Le Bénin et l’Afrique ont perdu, le 2 février 2024, l’un de leurs plus illustres penseurs. Paulin Jidenu Hountondji (1942-2024), philosophe de renommée internationale, demeure une figure tutélaire de la philosophie africaine contemporaine. Son œuvre et son engagement ont profondément renouvelé la réflexion critique sur la production du savoir en Afrique.
Une pensée rigoureuse au service de l’émancipation intellectuelle
Paulin Hountondji s’est distingué par une approche exigeante et universaliste de la philosophie. Refusant toute vision folklorisante ou essentialiste de la pensée africaine, il a œuvré pour une décolonisation intellectuelle fondée sur la rigueur scientifique, l’autonomie critique et le dialogue avec les savoirs endogènes, sans concession à l’irrationalisme.
Son ouvrage majeur, Sur la « philosophie africaine » : critique de l’ethnophilosophie, publié en 1976, marque un tournant décisif. Dans ce livre fondateur, il déconstruit la notion d’une philosophie africaine collective, immuable et inconsciente — ce qu’il qualifie d’ethnophilosophie — qu’il considère comme une construction idéologique destinée avant tout à un regard extérieur, notamment européen.
Pour Hountondji, la philosophie ne saurait être une sagesse figée ou anonyme. Elle est avant tout une activité critique, individuelle, rationnelle et historiquement située.
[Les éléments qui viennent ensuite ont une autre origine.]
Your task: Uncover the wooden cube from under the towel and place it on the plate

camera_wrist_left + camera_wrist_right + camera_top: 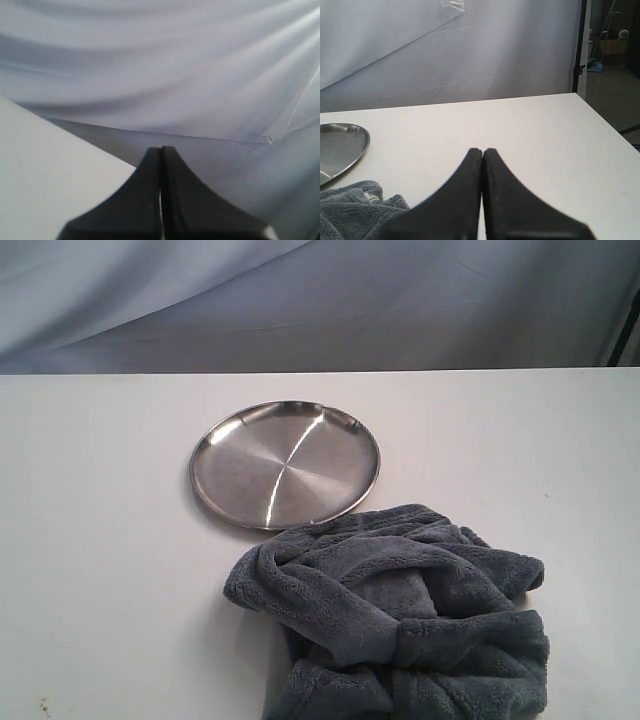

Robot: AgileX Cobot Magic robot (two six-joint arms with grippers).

Cette position a profondément influencé plusieurs générations de chercheurs africains et au-delà.
Une œuvre intellectuelle féconde
Outre cet ouvrage emblématique, Paulin Hountondji a laissé une production scientifique dense et cohérente. Parmi ses publications les plus récentes figure Leçons de philosophie africaine (2022), édité par Bado Ndoye avec la contribution de Souleymane Bachir Diagne. Cet ouvrage synthétise sa pensée et témoigne de la vitalité de son engagement intellectuel jusqu’à ses dernières années.
Un parcours universitaire d’exception
Ancien élève de l’École normale supérieure de Paris et agrégé de philosophie, Paulin Hountondji a mené une carrière universitaire remarquable. Il a enseigné dans plusieurs institutions prestigieuses, notamment à l’Université d’Abomey-Calavi, à Kinshasa, à Lubumbashi, à Besançon et à Cotonou. Il fut également directeur du Centre africain des hautes études, contribuant activement à la structuration de la recherche scientifique sur le continent.
Un engagement politique au service du savoir
Homme de pensée mais aussi d’action, il a mis son expertise au service de l’État béninois. Il fut ministre de l’Éducation nationale de 1990 à 1991, puis ministre de la Culture et de la Communication de 1991 à 1993. À ces fonctions, il a défendu une vision ambitieuse de l’éducation, de la culture et de la valorisation des savoirs africains.
Une reconnaissance internationale méritée
La portée de son œuvre lui a valu une reconnaissance internationale. Lauréat du prestigieux Prix Prince Claus en 1999, Paulin Hountondji était également membre du Conseil pour le développement de la recherche en sciences sociales en Afrique (CODESRIA), où il a joué un rôle clé dans l’orientation des débats intellectuels africains contemporains.
Un héritage durable
Paulin Jidenu Hountondji laisse derrière lui un héritage intellectuel majeur, fondé sur la rationalité critique, l’humanisme et la réhabilitation des savoirs produits en Afrique par les Africains eux-mêmes. Sa pensée continue d’éclairer les débats sur la connaissance, l’identité et l’avenir du continent.
Par son œuvre et son engagement, il demeure à jamais l’un des grands bâtisseurs de la pensée africaine moderne.